While there is more and more talk of deconfinement, Dr Bernard Lecomte, crisis medical director and former head of intensive care at Ajaccio hospital, takes stock of the management of Covid in his establishment. And protests against the fake news circulating about the virus
What is the situation today at Ajaccio hospital?
The situation at the hospital has improved slightly, we must not forget that we are still out of step with the positivity rate noted in the general population. Since most often, the aggravations justifying hospitalization occur 8 to 15 days after the viral attack. According to statistical data, the epidemic has clearly regressed in Corsica as on the continent. The incidence rate fell below 200 cases per 100,000 inhabitants last week. Three weeks ago, that rate stood at over 800 cases per 100,000 population. It is therefore an undeniable effect of confinement on the epidemic and viral circulation. However, if we have noticed a slight improvement in recent days, the intensive care unit as well as the Covid medical unit of Mercy still have many patients affected by the epidemic (9 people in shifts, and 31 in the conventional unit according to the report of the ARS of November 21, editor’s note). So we cannot yet say that the regression is truly confirmed and that the wave is behind us.

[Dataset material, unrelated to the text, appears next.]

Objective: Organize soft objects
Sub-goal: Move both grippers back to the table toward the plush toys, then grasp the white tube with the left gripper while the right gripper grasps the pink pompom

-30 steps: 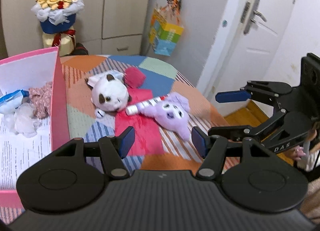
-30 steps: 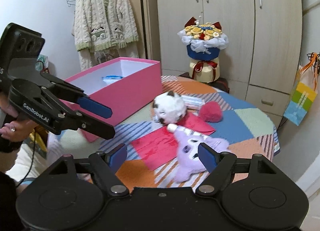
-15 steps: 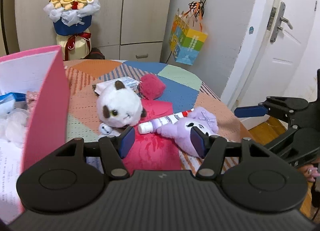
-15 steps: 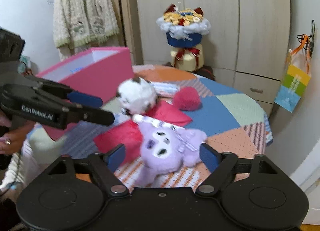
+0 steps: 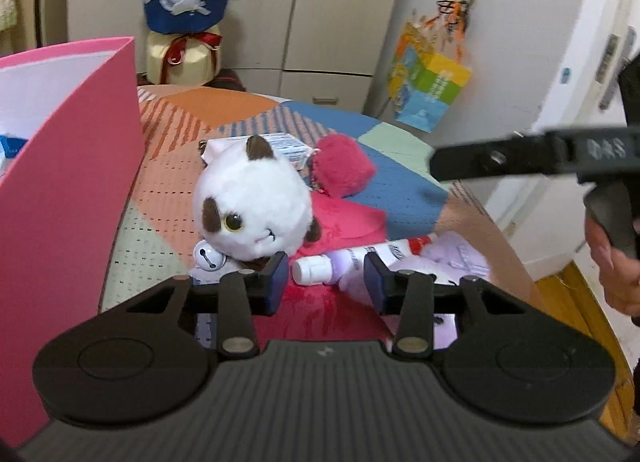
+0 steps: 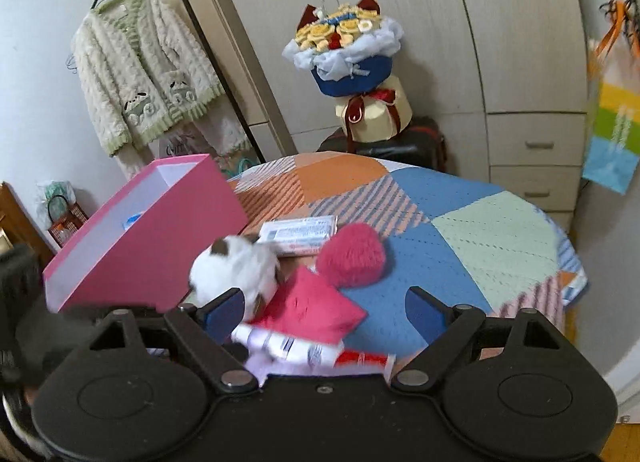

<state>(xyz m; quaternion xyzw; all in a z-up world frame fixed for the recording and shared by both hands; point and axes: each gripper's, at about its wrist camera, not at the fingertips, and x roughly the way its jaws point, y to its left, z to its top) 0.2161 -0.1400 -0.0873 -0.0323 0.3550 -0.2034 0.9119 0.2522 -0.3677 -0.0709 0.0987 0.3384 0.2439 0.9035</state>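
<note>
Patchwork table [image 5: 400, 190]: left tongs [image 5: 325, 278] closing, empty; right tongs [image 6: 325, 312] wide, empty.

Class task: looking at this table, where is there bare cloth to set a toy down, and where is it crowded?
Free: the blue and green patches right of the pink pompom, out to the table edge; the orange patch behind the tissue pack. Crowded: around the white plush, tube and pink box.

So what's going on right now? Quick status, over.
Left gripper closing, nothing pinched yet. Right gripper open, empty. White plush, purple plush on table beside pink box. Tube lies across purple plush.
</note>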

The announcement of deconfinement is expected this week. As a resuscitator, do you fear it?
We are necessarily worried. However, if people understand that we must respect the barrier measures and avoid large family reunifications, lifting the confinement seems a good measure. Above all, people need to stay alert, protect themselves and others.
A controversy has arisen over the figures for the death rate of the Covid, some believing that the count of deaths from the pandemic would include deaths not directly linked to the Covid. What do you think ?

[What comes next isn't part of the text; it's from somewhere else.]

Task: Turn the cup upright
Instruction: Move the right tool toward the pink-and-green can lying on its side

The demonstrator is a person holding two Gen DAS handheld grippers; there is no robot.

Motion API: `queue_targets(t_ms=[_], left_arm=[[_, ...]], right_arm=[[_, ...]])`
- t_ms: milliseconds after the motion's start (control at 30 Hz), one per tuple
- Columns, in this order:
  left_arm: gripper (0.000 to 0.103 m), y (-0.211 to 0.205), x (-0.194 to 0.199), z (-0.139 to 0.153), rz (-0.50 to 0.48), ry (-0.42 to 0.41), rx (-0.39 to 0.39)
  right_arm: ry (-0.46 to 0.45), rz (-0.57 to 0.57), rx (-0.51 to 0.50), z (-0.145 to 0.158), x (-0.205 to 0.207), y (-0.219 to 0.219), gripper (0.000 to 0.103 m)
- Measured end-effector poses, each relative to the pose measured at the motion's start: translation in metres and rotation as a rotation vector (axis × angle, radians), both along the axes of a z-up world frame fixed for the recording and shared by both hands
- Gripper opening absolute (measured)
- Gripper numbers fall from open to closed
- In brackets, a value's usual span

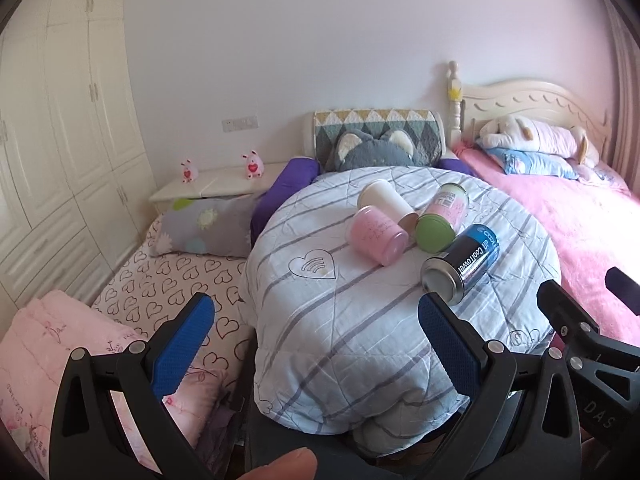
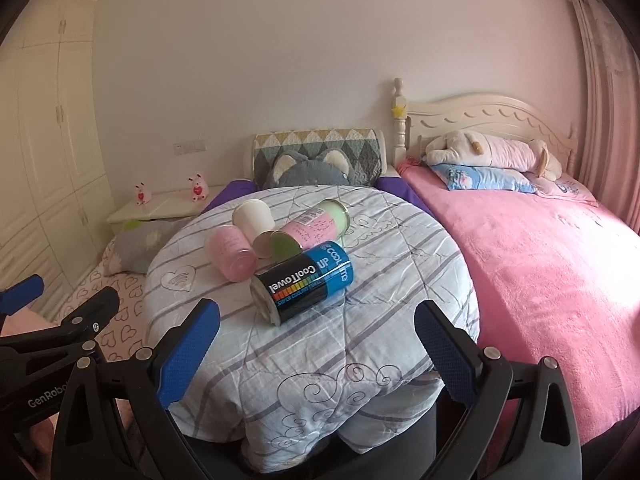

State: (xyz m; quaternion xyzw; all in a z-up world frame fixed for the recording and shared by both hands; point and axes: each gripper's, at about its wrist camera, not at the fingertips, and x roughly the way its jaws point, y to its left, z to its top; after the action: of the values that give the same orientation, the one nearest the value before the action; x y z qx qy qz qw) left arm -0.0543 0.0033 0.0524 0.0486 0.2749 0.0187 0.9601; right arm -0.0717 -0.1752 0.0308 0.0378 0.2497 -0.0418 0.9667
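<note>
Both tongs sit closest to the lens, spread wide and holding nothing: left gripper (image 1: 316, 312) low over the near slope of the striped quilt (image 1: 360, 360), right gripper (image 2: 318, 318) beside it, its fingertips either side of the view of the blue towel can (image 2: 304, 282) but not touching it. Four containers lie on their sides in a tight cluster on the quilt mound: the can nearest, a green-lidded jar (image 2: 310, 228) behind it, a pink cup (image 2: 232, 254) to the left, a white paper cup (image 2: 254, 220) furthest back. Which one counts as the cup is unclear; the pink and white ones are my guess. To do the flip well, probably come in from the free side of the cup, pinch across the body near mid-height, lift clear before rotating, set down gently since the quilt is soft and bumpy and the cup may tip. Neighbours touch or nearly touch, so a nudge could roll them. Open quilt lies left of the cluster near the heart print (image 1: 312, 266); the mound drops off toward the pink bed (image 2: 540, 260).
</note>
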Motion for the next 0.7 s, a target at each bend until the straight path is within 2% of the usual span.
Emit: queue_targets(t_ms=[333, 700], left_arm=[[0.103, 0.004, -0.013, 0.004, 0.008, -0.023, -0.006], [0.103, 0.006, -0.011, 0.003, 0.010, -0.008, -0.009]], right_arm=[[-0.018, -0.010, 0.005, 0.006, -0.009, -0.005, 0.099], [-0.013, -0.004, 0.005, 0.004, -0.008, -0.004, 0.099]])
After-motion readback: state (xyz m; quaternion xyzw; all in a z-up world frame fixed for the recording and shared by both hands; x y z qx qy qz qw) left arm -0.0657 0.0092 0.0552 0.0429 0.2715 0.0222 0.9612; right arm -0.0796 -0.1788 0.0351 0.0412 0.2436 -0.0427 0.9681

There are several elements that make it possible to attribute a death or not to the Covid. First of all, the death certificates. This is an analysis which is made by the authorities on the basis of the declarations of death. In a death certificate, it is written what the patient died with the possibility of specifying: “the cause of death was consecutive to”. Several lines can be filled.
The second source that makes it possible to report deaths linked to Covid is the civic directory, which is a national tool for crisis management, both for attacks and for the coronavirus. From the start, establishments have entered any patient arriving for the Covid and their hospitalization journey is then traced by this software. Developments, deaths, returns home, transfers, etc., everything is listed there. It is a source of information which can count potential errors, the entries not having always been uniform.

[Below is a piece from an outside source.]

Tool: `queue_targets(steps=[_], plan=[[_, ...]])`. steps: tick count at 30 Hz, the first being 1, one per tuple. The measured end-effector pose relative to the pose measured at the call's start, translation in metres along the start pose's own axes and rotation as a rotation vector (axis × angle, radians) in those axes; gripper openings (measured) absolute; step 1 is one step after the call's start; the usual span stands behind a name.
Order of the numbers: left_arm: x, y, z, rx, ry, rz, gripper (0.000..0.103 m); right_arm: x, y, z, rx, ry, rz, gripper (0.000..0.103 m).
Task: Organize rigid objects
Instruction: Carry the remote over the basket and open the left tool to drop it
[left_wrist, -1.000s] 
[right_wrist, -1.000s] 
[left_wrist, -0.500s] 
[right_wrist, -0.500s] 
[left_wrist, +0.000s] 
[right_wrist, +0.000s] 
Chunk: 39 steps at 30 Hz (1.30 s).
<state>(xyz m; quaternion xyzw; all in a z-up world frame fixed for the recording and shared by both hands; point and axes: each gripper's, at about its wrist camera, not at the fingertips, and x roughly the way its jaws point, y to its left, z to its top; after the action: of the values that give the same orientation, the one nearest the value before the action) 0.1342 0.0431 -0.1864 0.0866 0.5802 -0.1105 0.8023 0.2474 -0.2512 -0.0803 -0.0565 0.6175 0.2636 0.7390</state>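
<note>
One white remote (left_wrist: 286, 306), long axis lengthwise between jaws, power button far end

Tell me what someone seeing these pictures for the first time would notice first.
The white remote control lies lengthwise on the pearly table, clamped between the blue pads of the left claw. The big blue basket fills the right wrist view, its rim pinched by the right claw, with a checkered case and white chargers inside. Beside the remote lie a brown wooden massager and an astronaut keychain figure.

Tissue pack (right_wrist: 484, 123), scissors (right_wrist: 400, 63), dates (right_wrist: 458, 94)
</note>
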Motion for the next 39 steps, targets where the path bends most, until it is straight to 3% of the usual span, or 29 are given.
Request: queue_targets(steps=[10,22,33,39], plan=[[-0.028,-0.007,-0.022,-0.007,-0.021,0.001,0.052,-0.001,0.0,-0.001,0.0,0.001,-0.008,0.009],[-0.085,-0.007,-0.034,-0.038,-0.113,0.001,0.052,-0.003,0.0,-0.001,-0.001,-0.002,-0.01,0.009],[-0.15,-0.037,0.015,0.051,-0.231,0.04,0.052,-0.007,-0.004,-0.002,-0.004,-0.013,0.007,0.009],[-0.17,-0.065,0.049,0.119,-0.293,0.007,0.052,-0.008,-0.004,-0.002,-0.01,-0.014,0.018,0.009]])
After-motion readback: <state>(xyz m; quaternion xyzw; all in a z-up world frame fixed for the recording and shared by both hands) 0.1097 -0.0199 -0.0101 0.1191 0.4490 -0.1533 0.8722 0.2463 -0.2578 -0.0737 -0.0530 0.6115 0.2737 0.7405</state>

The third source of information is that of the establishments themselves. For any passage of a patient in a medical unit, a standardized discharge summary is drawn up. This summary shows the primary diagnosis and associated diagnoses. It is in the analysis of these standardized discharge summaries that it is possible to clearly identify diagnoses linked to Covid. In the group, there will be patients treated for something other than Covid, whose main diagnosis will be, for example, a myocardial infarction, and in whom a Covid has been discovered. It will therefore be specified in the associated diagnoses that these patients were carriers of the Covid without necessarily having the symptoms. And if these patients die of their infarction, they will not be counted as Covid deaths.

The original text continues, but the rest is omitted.